# deleting /tmp directory

## shmurfect

For some reason my /tmp directory isn't being cleared every reboot.  It says it is clearing the /tmp directory when the compter starts up, but it doesn't.  What can I do to fix this?

----------

## daos

I mount the /tmp folder on the RAM using tmpfs, so the content is gone after reboot. Besides, it's faster since all files are on RAM.

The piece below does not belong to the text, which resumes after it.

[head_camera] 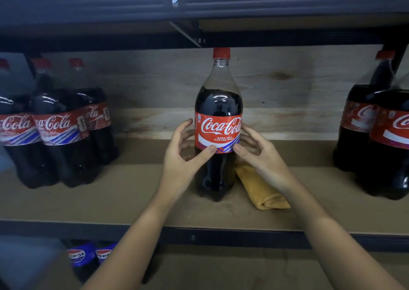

Put this line in /ect/fstab

tmpfs /tmp tmpfs  defaults 0 0

Note: the default max size for /tmp on RAM is half of ram size. It's dynamic and only the number of files on /tmp occupies the RAM. You can limit the max size (e.g 32MB):

tmpfs /tmp tmpfs size=32m defaults 0 0

You need to have the tmpfs  filesystem (formerly shm) compiled in the kernel to make it work.

----------

## shmurfect

 *daos wrote:*   

> I mount the /tmp folder on the RAM using tmpfs, so the content is gone after reboot. Besides, it's faster since all files are on RAM.
> 
> Put this line in /ect/fstab
> 
> tmpfs /tmp tmpfs  defaults 0 0
> ...

 

hmm - yea - that sounds like a good idea.  but say i want large files in the /tmp directory (say iso's or something).  Is there any way to have this folder deleted everytime the box is restarted or such without having a ram disk?

----------

## daos

You can try this to see if it works.

In the system boot scripts (rc.sysinit for redhat or mandrake), before /tmp is mounted in the script:

rm -rf /tmp

mkdir /tmp

chmod 1777 tmp

----------